Here I'm showing some results for shunt connected unknowns. BTW, in both cases the unknown is a series connected L-C circuit.
Recall that I discovered that my 1-ohm fixture had enough loop reactance (from inductance) to affect the measurement significantly, but in the series configuration it could be calibrated out. For the shunt case it wasn't so simple. So the "fixture" for shunt measurements needed to minimize the loop created by connection of the unknown. The simplest seemed to be just a BNC Tee with a BNC receptacle connected to the open end.
The two female ports go to the PHSNA DDS and the AD8307 measurement circuit.
I made some measurements with the type 2 and type 7 toroids again and with the molded choke, and I also added a couple of air wound B&W type coils - one small and one quite a bit larger. In all cases I selected resonating silver mica capacitors to give resonance around 7.5 to 8.5 MHz. Just for consistency and to be somewhat "midband HF". I also added series resistances in several instances, to see if my measured Rx would increase by the amount I added, as a method of checking accuracy.

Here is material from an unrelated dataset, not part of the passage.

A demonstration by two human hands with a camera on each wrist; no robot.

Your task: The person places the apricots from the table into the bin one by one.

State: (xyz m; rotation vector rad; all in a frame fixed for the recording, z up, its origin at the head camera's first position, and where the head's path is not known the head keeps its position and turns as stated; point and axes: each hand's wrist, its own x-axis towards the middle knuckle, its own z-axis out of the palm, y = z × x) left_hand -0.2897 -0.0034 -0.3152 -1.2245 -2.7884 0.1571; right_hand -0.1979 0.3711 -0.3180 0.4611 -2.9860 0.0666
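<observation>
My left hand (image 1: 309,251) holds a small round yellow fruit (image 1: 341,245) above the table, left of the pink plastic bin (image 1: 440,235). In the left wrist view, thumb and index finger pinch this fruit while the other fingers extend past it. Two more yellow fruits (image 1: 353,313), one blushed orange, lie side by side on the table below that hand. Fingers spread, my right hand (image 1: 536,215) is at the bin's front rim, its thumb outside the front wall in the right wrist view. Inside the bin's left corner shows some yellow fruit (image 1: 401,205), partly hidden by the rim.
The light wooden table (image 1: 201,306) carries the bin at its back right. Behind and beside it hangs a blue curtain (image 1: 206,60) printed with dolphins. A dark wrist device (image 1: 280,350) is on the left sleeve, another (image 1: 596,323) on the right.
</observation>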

BTW, there are no transformers or minimum loss pads here, so this is a 50 ohm environment.
Below are some results from my spreadsheet.

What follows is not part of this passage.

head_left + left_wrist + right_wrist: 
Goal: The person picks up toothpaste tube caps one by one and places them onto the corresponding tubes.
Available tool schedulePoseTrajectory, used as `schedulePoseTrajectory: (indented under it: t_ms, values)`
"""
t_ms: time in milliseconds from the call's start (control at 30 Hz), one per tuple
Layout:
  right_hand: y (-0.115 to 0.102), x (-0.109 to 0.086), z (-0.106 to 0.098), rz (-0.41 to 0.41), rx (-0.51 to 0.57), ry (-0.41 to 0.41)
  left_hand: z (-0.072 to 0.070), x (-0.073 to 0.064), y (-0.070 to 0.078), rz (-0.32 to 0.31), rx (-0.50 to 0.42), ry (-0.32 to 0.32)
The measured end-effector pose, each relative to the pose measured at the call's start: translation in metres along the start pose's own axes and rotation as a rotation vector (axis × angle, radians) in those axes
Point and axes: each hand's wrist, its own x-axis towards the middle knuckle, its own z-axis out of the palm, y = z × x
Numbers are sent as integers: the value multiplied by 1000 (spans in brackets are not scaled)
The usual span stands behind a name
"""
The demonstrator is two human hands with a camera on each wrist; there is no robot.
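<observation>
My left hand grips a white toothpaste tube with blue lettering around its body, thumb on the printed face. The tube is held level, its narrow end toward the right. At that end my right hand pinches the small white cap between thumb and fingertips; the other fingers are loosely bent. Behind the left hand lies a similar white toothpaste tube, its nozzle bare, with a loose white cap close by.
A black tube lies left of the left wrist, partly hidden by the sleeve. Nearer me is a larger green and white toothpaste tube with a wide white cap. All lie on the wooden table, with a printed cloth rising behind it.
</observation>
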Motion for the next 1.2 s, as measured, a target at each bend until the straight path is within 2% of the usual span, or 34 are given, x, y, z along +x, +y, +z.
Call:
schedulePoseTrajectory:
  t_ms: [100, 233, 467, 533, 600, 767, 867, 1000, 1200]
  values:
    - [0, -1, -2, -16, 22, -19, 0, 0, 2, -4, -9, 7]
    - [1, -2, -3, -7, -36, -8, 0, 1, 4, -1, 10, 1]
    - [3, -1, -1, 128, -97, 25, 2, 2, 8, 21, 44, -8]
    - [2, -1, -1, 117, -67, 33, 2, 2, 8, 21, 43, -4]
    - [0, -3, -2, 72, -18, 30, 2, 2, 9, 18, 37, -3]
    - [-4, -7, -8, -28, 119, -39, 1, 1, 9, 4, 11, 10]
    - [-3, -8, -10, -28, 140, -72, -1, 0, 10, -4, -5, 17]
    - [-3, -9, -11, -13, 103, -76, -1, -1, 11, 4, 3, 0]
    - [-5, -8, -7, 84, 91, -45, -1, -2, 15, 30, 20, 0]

If the data table doesn't fit the column, click it to make it full size.
I feel like I'm getting pretty decent results here, consistent with my expectations.
BTW, elsewhere in my spreadsheet I enter my dBm measurement with the unknown port open and again with the unknown network connected to give me the attenuation caused by the unknown. I also enter the environment resistance (50 ohms), and it gives me Rx, the series resistance of the network, presumed to belong mainly to the inductor.
I also enter the measured inductance of the coil and the resonant frequency and my spreadsheet gives me the Q of the circuit.